Lowassa was by no means the only candidate running a controversial—and expensive—campaign. Six presidential hopefuls, including Lowassa and Membe, were previously sanctioned by the party for early campaigning. Party leaders also issued repeated warning about money spent getting endorsements breaching electoral rules. One very rough estimate of the amount spent on endorsements alone (whether directly or indirectly) resulted in a disturbingly high figure: $10m.

As the party neared the next phase of the nomination process, the meetings of top party organs, tensions started to rise still further. Rumors quickly spread that the ethics committee had cut Lowassa’s name. The Central Committee then delayed considerably in announcing the five shortlisted names, which fuelled concerns about behind the scenes wrangling. When the Committee finally did announce the list, Lowassa’s name was conspicuously absent although Membe made the cut. Three Committee members took the unprecedented step of denouncing the committee’s decision, claiming it went against party procedure. Lowassa supporters—many of whom had been bussed to Dodoma, seat of the CCM head quarters—began protesting in the streets, which quickly led to the police cordoning off parts of the city.

The tension continued as the National Executive Committee convened. After delegates began singing a Lowassa campaign song, a dazed Kikwete broke with protocol, interjecting, ‘This has never happened before.’ A number of delegates continued to push for Lowassa’s name to be added to the list, an effort overcome only after interventions from elder statesmen, including former presidents Mkapa and Mwinyi. Lowassa supporters reportedly did effectively mobilize, however, in ensuring Membe’s name did not make it through to the next round, thereby exacting collateral damage on the rival faction. One additional event casting a shadow over the whole affair involved the seizure by police of suitcases containing TSh700m (over $300K) allegedly meant to bribe delegates.

Out of this fractious process, three candidates, John Magufuli, Asharose Migoro and Amina Salum Ali made it through to the Naitonal Congress, which handed Magufuli a resounding victory with 87% of the vote.

Unity restored?

As noted above, the reaction to Magufuli’s nomination was celebratory. The message throughout the next day’s press was that CCM had indeed managed to overcome the factions and reassert ‘the party’ and its principles. Magufuli had conducted his campaign ‘quietly’ with little if any media attention. He had collected the required 450 endorsements, no more. He had a long history of serving as a minister under both Mkapa and Kikwete and for the most part avoided entanglement in any major corruption scandal. All of these factors prompted even disillusioned CCM members, nostalgic for a by-gone era of less commercial politics, to praise the party’s decision.

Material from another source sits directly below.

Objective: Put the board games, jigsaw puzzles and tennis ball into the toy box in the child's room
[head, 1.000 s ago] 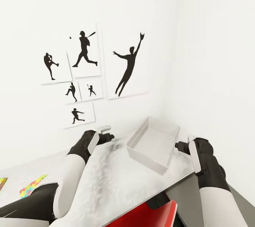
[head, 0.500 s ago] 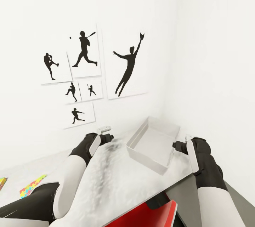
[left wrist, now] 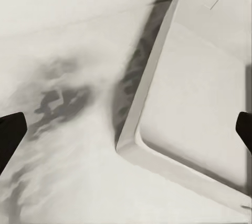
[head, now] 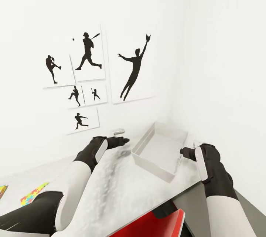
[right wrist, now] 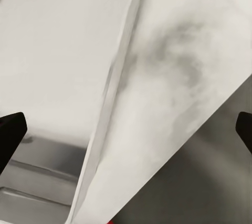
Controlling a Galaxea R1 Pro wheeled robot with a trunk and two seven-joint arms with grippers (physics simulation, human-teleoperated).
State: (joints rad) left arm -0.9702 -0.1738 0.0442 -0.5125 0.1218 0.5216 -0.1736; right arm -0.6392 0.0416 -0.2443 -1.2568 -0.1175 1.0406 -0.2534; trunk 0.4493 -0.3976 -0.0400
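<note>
1. A red flat box (head: 155, 226), perhaps a board game, is showing below the desk (head: 122, 189) edge; a jigsaw puzzle (head: 33, 194) is lying far left.
2. Both grippers, left gripper (head: 120, 138) and right gripper (head: 186, 150), are flanking the empty toy box (head: 162, 152), fingers spread apart, holding nothing.
3. Judged step: positioning at the box; next, fetching a toy.

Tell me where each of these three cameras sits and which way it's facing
Head view: from the robot's head, facing forward and down at the toy box on the table in a white corner; both arms, left tool and right tool show.
Left wrist view: on the left arm, looking down at the toy box; dark fingertips at its edges.
Right wrist view: on the right arm, looking down over the toy box wall and table edge; fingertips show.
All three share the toy box and table.
</note>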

An editorial in the leading Swahili paper Mwananchi (The Citizen) was nevertheless more circumspect, warning, ‘The task ahead for the party is even greater than that which has just ended… This party has not yet healed the wounds and cracks that resulted from the struggle between the candidates and their factions.’ While CCM escaped with a seemingly good candidate, this was in some ways by default as factions cancelled each other out. The nomination process made it very clear just how pervasive this factional politics is, and the extent to which it is enmeshed in CCM’s largely failed efforts to control corruption and the monetized political competition it engenders. However good Magufuli may be as a candidate, the nomination of no one individual can transform the situation.